Please return the lines below verbatim, beginning at the one that has "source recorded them" and stopping after the one that has "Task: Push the", and add no other lines.

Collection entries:
--------

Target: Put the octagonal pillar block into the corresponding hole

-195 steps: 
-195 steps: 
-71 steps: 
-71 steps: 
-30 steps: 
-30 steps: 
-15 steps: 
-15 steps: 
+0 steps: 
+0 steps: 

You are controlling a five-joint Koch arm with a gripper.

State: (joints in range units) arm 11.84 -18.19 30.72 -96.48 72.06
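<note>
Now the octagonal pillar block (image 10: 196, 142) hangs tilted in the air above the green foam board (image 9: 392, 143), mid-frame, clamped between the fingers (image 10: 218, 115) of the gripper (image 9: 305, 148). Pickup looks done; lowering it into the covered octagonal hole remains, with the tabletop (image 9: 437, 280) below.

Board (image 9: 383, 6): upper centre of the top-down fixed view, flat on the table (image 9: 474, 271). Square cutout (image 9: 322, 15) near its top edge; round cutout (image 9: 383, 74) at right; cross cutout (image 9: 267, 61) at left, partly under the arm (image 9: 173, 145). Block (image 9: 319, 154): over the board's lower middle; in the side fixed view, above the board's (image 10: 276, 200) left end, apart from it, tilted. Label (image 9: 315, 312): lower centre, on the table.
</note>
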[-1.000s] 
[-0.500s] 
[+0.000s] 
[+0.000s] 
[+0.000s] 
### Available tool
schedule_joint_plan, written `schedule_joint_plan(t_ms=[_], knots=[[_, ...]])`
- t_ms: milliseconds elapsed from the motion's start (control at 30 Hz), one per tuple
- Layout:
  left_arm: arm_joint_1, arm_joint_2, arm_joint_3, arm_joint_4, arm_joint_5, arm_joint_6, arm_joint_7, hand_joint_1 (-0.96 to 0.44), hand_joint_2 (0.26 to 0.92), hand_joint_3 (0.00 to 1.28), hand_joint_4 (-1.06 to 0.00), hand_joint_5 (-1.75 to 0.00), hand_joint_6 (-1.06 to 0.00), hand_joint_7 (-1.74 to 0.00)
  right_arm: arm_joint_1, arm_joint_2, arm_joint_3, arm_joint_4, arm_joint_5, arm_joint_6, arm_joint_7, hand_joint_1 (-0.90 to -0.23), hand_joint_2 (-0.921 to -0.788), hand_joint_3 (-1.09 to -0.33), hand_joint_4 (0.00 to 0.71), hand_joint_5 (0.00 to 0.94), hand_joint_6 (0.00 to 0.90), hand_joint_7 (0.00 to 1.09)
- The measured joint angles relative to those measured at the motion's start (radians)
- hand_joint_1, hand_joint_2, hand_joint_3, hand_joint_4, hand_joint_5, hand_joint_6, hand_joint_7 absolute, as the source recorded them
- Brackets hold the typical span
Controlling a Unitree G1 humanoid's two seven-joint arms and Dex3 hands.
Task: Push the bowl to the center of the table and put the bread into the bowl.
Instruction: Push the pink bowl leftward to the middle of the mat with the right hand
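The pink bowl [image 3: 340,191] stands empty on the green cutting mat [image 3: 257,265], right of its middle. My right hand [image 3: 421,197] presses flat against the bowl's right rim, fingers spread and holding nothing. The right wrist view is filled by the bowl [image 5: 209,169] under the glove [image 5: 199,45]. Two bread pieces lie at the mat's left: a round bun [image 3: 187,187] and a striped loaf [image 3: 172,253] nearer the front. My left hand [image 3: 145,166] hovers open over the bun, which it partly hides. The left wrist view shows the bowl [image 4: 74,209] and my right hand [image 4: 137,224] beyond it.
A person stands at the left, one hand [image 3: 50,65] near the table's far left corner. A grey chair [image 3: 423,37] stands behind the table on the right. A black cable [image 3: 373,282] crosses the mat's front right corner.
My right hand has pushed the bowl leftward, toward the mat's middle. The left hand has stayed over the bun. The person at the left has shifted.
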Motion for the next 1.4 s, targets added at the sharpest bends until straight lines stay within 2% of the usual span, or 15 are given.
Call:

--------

*Exercise output*:
- hand_joint_1, hand_joint_2, hand_joint_3, hand_joint_4, hand_joint_5, hand_joint_6, hand_joint_7 absolute, as the source recorded them
- Brackets hold the typical span
Controlling a Unitree G1 humanoid's two seven-joint arms and Dex3 hands.
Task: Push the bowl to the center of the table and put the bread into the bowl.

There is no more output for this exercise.